» EXCERPTED DATA
□ □ □ □

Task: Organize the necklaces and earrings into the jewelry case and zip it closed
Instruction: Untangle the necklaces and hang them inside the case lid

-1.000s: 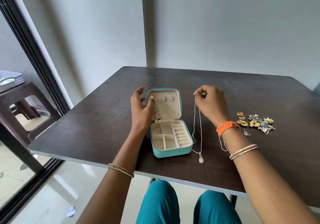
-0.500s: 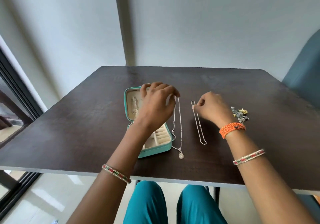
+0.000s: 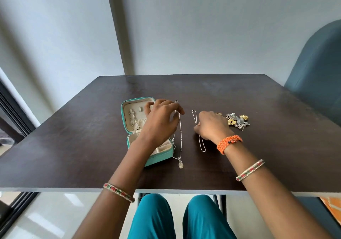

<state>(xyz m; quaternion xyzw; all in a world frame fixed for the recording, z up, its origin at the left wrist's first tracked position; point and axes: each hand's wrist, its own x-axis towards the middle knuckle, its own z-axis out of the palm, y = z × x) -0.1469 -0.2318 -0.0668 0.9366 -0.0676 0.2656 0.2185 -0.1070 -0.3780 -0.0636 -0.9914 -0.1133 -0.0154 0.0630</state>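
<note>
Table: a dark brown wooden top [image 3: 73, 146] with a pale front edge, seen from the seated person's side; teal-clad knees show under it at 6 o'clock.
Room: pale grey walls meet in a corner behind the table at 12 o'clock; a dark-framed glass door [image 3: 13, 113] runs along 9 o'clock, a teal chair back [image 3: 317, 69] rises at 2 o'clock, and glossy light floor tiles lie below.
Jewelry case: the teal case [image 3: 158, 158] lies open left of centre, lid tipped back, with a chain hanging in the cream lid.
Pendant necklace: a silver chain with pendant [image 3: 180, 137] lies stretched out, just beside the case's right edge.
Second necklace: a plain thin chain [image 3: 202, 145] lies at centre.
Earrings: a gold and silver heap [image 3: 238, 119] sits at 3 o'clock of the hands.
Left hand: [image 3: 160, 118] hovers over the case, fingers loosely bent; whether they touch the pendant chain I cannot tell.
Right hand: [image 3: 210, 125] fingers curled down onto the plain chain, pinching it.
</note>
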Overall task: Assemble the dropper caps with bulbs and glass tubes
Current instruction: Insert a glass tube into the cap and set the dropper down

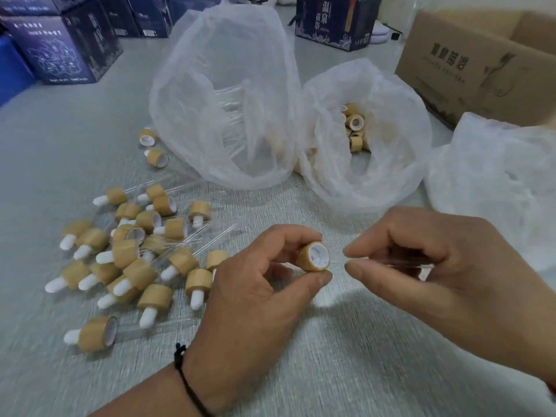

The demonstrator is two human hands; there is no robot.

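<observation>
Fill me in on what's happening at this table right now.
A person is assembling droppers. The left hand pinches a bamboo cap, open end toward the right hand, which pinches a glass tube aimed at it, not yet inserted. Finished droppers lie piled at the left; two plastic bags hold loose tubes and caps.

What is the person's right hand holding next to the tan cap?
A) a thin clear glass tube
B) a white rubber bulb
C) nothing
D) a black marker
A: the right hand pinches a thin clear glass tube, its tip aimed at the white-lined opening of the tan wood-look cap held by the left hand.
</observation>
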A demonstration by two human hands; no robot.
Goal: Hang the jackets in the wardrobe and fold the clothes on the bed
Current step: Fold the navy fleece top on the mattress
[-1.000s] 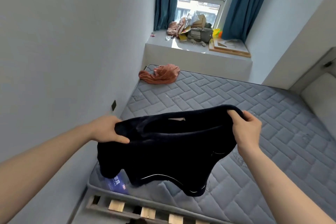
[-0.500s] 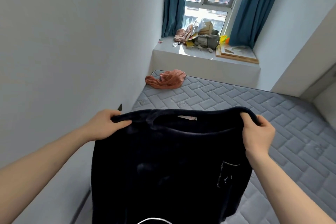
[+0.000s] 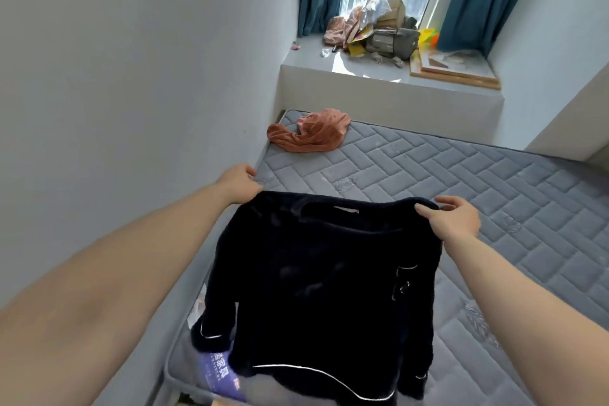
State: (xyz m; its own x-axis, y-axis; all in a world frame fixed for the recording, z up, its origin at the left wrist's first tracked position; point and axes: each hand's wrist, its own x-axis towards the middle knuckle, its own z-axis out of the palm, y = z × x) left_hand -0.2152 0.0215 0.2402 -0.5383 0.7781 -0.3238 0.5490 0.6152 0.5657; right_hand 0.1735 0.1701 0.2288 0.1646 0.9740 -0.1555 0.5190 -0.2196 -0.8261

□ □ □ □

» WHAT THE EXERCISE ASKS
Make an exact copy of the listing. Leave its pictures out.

» WRITTEN RESPONSE
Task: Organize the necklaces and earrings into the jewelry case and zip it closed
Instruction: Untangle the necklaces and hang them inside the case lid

-1.000s: 
-0.500s: 
+0.000s: 

<state>(xyz m; quaternion xyzw; all in a world frame fixed for the recording, z up, its origin at the left wrist's first tracked position; point and axes: each hand's wrist, its own x-axis towards the middle knuckle, its own z-axis out of the palm, y = z × x) -0.1469 -0.2318 -0.0668 0.9366 -0.0676 0.2656 0.2185 -0.1070 -0.3780 -0.0636 -0.9914 -0.1133 -0.0154 0.0630</state>
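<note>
Table: a dark brown wooden top [image 3: 73, 146] with a pale front edge, seen from the seated person's side; teal-clad knees show under it at 6 o'clock.
Room: pale grey walls meet in a corner behind the table at 12 o'clock; a dark-framed glass door [image 3: 13, 113] runs along 9 o'clock, a teal chair back [image 3: 317, 69] rises at 2 o'clock, and glossy light floor tiles lie below.
Jewelry case: the teal case [image 3: 158, 158] lies open left of centre, lid tipped back, with a chain hanging in the cream lid.
Pendant necklace: a silver chain with pendant [image 3: 180, 137] lies stretched out, just beside the case's right edge.
Second necklace: a plain thin chain [image 3: 202, 145] lies at centre.
Earrings: a gold and silver heap [image 3: 238, 119] sits at 3 o'clock of the hands.
Left hand: [image 3: 160, 118] hovers over the case, fingers loosely bent; whether they touch the pendant chain I cannot tell.
Right hand: [image 3: 210, 125] fingers curled down onto the plain chain, pinching it.
</note>
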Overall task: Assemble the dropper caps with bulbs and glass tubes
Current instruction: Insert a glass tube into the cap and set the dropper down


The demonstrator is two human hands; there is no robot.

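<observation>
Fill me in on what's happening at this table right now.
A person is assembling droppers. The left hand pinches a bamboo cap, open end toward the right hand, which pinches a glass tube aimed at it, not yet inserted. Finished droppers lie piled at the left; two plastic bags hold loose tubes and caps.

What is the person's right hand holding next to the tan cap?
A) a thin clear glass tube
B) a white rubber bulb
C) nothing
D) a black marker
A: the right hand pinches a thin clear glass tube, its tip aimed at the white-lined opening of the tan wood-look cap held by the left hand.
</observation>
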A demonstration by two human hands; no robot.
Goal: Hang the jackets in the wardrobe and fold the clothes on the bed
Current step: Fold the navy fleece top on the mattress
[-1.000s] 
[-0.500s] 
[+0.000s] 
State: (xyz m; its own x-axis, y-axis; all in a world frame fixed for the recording, z up, its origin at the left wrist's first tracked position; point and axes: each hand's wrist, its own x-axis towards the middle knuckle, its own z-axis out of the palm, y = z × x) left_hand -0.2152 0.0215 0.2402 -0.5383 0.7781 -0.3238 0.5490 0.6152 0.5657; right_hand 0.1735 0.1701 0.2288 0.1646 0.9740 -0.1555 0.5190 -0.2196 -0.8261

The requested output has now been given in full.